*What the task asks*
In the data below, one line contains "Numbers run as" and a later one contains "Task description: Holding". Print both, with every line between them, exactly and alone.

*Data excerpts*
- - - -

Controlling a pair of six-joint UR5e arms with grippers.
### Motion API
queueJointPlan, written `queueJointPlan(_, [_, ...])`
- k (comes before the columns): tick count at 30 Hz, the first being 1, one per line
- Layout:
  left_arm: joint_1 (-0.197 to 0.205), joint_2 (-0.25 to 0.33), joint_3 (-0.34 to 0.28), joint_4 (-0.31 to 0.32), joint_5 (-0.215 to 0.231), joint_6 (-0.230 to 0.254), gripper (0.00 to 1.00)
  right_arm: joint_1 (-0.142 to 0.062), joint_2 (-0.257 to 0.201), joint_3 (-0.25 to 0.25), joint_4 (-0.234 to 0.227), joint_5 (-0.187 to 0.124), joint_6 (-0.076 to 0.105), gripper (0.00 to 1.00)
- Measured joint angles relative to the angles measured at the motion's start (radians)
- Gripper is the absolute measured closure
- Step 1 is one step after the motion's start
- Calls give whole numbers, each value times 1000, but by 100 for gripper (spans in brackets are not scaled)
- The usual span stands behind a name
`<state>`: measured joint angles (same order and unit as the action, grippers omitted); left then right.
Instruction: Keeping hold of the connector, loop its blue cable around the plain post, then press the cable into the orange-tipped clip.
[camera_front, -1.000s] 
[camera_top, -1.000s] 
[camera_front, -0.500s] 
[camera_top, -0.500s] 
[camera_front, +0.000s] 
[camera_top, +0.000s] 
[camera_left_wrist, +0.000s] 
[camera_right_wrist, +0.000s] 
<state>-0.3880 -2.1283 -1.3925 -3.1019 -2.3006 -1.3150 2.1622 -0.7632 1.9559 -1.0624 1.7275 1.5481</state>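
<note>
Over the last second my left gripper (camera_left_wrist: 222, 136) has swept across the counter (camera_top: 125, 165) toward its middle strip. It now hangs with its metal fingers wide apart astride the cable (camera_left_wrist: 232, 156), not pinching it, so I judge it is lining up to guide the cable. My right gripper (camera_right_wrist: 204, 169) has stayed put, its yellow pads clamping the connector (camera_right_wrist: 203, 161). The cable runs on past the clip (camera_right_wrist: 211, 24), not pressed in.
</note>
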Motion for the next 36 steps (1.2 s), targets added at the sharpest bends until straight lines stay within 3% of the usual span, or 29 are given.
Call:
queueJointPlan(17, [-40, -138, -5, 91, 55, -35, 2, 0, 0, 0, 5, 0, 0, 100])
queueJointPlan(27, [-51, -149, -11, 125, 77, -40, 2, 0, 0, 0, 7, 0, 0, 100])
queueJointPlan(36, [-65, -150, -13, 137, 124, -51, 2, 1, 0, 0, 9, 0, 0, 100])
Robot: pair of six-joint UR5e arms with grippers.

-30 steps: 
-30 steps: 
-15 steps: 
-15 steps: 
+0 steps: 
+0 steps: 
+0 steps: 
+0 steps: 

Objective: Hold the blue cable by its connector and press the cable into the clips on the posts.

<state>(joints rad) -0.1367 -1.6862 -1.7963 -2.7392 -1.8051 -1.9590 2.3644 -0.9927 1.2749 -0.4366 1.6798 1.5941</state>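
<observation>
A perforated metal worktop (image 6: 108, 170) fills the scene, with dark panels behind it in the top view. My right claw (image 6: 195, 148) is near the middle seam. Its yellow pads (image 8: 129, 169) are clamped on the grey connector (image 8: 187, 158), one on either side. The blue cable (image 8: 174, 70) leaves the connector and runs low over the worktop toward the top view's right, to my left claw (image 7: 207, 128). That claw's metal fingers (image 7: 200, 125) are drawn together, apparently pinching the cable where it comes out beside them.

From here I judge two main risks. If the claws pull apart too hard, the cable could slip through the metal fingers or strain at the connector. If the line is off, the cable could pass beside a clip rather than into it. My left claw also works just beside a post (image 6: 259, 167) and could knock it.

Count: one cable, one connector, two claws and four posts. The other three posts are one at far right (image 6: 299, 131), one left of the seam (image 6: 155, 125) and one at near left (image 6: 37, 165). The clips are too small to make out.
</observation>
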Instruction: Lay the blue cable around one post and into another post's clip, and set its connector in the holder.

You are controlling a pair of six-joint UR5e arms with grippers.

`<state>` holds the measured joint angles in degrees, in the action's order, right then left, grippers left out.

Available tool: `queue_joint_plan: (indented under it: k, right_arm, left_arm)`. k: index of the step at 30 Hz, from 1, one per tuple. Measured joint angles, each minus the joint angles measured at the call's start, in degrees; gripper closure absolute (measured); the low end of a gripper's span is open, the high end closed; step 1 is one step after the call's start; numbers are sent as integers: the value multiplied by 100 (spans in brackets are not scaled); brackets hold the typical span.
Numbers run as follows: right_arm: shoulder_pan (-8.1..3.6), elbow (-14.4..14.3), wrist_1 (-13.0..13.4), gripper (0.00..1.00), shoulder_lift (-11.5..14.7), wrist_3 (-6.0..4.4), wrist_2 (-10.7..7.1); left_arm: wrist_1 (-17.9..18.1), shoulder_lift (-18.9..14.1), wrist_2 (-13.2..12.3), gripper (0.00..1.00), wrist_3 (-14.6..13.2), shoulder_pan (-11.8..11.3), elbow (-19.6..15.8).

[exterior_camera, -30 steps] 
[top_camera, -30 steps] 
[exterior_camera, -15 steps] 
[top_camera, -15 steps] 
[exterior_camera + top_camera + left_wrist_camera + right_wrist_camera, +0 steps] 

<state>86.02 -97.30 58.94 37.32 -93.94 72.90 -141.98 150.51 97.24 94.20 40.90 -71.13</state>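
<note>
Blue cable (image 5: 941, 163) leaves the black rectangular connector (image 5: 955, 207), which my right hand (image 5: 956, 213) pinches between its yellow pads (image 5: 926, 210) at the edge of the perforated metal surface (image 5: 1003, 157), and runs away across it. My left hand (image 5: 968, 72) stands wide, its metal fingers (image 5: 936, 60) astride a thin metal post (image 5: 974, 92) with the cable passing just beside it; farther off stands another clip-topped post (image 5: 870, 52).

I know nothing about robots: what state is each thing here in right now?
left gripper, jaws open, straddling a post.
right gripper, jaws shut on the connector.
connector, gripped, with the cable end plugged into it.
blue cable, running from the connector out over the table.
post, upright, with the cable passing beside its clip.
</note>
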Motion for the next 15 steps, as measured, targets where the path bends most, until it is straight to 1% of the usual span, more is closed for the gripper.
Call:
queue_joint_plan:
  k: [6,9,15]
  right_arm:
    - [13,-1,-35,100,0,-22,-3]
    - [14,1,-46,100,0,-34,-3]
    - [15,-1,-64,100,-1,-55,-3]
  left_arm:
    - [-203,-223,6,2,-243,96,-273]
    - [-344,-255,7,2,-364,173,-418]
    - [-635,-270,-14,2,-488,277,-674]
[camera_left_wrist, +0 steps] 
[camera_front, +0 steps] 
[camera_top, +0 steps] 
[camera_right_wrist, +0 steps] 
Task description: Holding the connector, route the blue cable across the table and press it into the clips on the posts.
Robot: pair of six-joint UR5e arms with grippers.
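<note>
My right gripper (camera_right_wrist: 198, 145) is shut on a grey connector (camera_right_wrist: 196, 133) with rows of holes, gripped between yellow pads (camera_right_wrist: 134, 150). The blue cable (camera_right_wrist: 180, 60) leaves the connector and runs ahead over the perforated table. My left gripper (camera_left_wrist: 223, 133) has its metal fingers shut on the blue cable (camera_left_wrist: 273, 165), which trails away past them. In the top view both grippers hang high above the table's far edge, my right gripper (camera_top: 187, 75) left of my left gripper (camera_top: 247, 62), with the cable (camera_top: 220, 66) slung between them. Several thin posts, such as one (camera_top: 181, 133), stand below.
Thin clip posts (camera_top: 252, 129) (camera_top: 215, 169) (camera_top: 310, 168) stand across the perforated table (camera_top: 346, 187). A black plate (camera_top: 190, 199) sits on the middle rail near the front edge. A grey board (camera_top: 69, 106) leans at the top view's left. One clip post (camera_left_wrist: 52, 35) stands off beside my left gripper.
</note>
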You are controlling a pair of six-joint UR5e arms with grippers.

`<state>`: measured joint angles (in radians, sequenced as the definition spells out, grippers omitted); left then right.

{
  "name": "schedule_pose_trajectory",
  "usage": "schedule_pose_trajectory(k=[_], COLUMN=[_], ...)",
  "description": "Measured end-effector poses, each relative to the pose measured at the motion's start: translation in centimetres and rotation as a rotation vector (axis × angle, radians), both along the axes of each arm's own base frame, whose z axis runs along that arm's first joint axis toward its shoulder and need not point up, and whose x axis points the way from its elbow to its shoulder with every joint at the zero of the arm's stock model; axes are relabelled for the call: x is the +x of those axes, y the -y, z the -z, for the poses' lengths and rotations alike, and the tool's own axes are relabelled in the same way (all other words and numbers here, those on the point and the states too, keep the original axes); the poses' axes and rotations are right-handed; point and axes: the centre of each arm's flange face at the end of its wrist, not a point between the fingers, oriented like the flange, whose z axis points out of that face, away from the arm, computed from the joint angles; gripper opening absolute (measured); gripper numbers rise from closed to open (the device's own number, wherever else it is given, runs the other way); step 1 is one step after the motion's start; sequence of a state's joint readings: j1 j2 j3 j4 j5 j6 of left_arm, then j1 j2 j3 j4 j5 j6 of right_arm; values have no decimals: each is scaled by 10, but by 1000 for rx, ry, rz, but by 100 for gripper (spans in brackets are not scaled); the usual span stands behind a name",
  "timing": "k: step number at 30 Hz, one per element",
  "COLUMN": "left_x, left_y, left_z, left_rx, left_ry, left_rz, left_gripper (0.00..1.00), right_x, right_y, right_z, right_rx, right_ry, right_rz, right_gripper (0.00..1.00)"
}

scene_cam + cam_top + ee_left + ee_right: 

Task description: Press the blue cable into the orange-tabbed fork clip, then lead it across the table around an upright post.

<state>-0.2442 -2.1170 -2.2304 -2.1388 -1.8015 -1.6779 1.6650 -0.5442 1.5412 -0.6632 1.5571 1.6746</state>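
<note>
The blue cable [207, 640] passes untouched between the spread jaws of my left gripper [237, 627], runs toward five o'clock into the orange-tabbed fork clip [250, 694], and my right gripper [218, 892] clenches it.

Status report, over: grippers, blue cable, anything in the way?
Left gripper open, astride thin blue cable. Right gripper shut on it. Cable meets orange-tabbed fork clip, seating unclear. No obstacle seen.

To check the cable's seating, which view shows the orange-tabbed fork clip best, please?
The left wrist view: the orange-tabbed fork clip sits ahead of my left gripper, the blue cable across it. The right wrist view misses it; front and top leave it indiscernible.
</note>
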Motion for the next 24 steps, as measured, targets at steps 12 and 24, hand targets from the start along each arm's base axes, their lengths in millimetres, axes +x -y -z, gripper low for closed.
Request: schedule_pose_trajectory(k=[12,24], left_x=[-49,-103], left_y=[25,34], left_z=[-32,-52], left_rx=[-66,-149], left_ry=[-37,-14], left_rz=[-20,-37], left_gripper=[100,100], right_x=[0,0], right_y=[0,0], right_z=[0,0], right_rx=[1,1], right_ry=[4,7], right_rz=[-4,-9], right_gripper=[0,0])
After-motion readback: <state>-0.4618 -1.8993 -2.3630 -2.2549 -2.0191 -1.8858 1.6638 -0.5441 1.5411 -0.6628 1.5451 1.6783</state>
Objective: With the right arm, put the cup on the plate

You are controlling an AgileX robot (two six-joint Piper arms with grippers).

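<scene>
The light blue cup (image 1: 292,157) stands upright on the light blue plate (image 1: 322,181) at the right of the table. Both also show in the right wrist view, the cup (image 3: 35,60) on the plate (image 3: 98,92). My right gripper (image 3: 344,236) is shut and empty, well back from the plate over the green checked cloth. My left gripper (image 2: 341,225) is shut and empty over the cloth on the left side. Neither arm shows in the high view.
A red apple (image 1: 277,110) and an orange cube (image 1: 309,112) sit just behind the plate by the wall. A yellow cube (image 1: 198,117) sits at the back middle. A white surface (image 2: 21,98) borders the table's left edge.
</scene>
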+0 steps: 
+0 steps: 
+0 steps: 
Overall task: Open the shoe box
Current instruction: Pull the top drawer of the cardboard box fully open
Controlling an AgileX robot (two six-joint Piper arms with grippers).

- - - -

*Written solution*
Numbers run as follows: right_arm: shoulder_pan (-8.1..3.6), elbow (-14.4..14.3), wrist_1 (-13.0..13.4), gripper (0.00..1.00), shoulder_lift (-11.5..14.7), wrist_3 (-6.0..4.4), wrist_2 (-10.7..7.1); left_arm: wrist_1 (-17.9..18.1), shoulder_lift (-18.9..14.1), wrist_2 (-13.2..12.3), gripper (0.00..1.00), wrist_3 (-14.6..13.2), shoulder_pan (-11.8..11.3), elbow (-19.6..15.8).

[exterior_camera, -30 steps] 
[top_camera, -30 steps] 
[exterior_camera, -15 steps] 
[top_camera, -15 steps] 
[exterior_camera + top_camera + left_wrist_camera + right_wrist_camera, +0 steps] 

<state>86.02 -97.30 58.94 37.32 -93.94 72.90 -141.98 150.51 97.24 94.20 40.90 -71.13</state>
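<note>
Blue cable (image 5: 941, 163) leaves the black rectangular connector (image 5: 955, 207), which my right hand (image 5: 956, 213) pinches between its yellow pads (image 5: 926, 210) at the edge of the perforated metal surface (image 5: 1003, 157), and runs away across it. My left hand (image 5: 968, 72) stands wide, its metal fingers (image 5: 936, 60) astride a thin metal post (image 5: 974, 92) with the cable passing just beside it; farther off stands another clip-topped post (image 5: 870, 52).

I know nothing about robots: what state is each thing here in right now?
left gripper, jaws open, straddling a post.
right gripper, jaws shut on the connector.
connector, gripped, with the cable end plugged into it.
blue cable, running from the connector out over the table.
post, upright, with the cable passing beside its clip.
</note>
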Motion for the next 15 steps, as measured, targets where the path bends most, until it is straight to 1% of the usual span, more is closed for the gripper.
Call:
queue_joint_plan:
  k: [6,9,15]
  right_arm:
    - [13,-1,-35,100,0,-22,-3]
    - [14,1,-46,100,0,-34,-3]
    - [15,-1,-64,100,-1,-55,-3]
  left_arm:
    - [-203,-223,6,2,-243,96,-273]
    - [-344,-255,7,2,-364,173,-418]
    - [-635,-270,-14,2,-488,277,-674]
[camera_left_wrist, +0 steps] 
[camera_front, +0 steps] 
[camera_top, +0 steps] 
[camera_right_wrist, +0 steps] 
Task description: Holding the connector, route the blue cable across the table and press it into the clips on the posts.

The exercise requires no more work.